Kegigihan Nissa dan Ibang Merintis Pesantren “Ekologi” Ath Thaariq di Garut

Paling tidak, pengakuan itu tidak hanya datang dari kalangan pertanian dalam negeri. Sejumlah peneliti asing juga menyatakan ketakjuban mereka. Misalnya, yang pernah diungkapkan peneliti dari Thailand dan Filipina yang secara khusus ”mondok” di Pesantren Ath Taariq untuk menimba ilmu agroekologi.

Agroekologi adalah sebuah sistem yang memanfaatkan keragaman hayati untuk mendukung pertanian. Misalnya, untuk melawan hama tikus, para santri membiarkan predator tikus seperti ular untuk berkembang di lingkungan pesantren.

Menurut Nissa, selama ini pesantren tidak pernah membasmi hama dengan bahan kimia. ”Biarkan saja rumah-rumah ular itu ada. Biar ular-ular itu nanti yang memangsa hama tikus,” katanya santai. Dengan cara begitu, ekosistem di lahan pertanian itu pun tetap terjaga.

Berkat keyakinan dan perjuangannya menjaga ekosistem pertanian selama ini, Nissa mendapat apresiasi dari pegiat dunia pertanian. Belum lama ini, dia memperoleh beasiswa belajar A-Z Agroecology and Organic Food System Course dari Dr Vandana Shiva, salah seorang ilmuwan dan aktivis lingkungan dengan reputasi internasional asal India. Dia juga turut serta dalam Bhoomi Festival di New Delhi dan The Soil Yatra di Indore serta Nagpur, India.

Selama perbincangan berlangsung, Nissa menyuguhkan teh herbal Nusantara, salah satu produk olahan dari hasil bertani para santri.

Selain hama, pupuk yang digunakan di Ath Taariq menihilkan campuran zat kimia. Pupuk untuk mengelola kebun harus organik. Dibuat dari kotoran hewan ternak.

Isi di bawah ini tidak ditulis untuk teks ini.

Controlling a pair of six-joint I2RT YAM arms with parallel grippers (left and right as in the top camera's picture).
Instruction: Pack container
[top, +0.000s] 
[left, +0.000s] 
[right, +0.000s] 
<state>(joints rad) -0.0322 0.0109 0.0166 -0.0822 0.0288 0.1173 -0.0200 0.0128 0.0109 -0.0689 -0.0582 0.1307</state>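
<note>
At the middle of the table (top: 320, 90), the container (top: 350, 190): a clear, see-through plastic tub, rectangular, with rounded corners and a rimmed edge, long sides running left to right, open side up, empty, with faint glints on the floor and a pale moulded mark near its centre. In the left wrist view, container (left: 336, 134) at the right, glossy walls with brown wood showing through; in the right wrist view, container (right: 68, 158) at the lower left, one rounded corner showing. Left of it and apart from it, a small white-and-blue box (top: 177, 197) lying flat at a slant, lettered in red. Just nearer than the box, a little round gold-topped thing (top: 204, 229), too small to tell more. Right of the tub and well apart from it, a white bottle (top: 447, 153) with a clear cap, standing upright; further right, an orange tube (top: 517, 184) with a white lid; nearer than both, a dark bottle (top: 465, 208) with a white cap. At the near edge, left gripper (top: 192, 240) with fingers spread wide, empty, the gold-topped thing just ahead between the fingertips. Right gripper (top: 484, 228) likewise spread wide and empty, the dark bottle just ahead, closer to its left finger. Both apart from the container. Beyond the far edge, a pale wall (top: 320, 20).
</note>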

Karena itu, mereka tidak pernah membeli pupuk.

Menurut Nissa, cara itu sudah lama dipraktikkan keluarganya sejak kakek-neneknya masih hidup. ”Tanpa bahan kimia, mereka bisa. Tanamannya tumbuh subur,” ujarnya.

Terbukti, hingga saat ini, Pesantren Ath Thaariq masih memiliki benih tanaman organik seperti labu kiku, labu air, bayam paris, bayam rambat, kenikir, baligo, tomat cherry merah, tomat terendel, tomat kembang, sorgum, bunga rosela merah, bunga rosela hitam, dan emes.

Ada pula ruku-ruku, padi ciherang, padi rojolele, padi sarinah, padi sanggarung, beras merah, cengek japlak, cengek gunung, cengek domba, serta cabai bali.

Semua bibit itu bisa ditanam dan tumbuh subur di lahan pertanian Pesantren Ath Thaariq. Bahkan, kualitas beras yang dihasilkan dari tangan-tangan santri sangat baik. ”Kami kombinasikan berbagai bibit, kemudian kami tebar sehingga saling menguatkan,” jelas Nissa.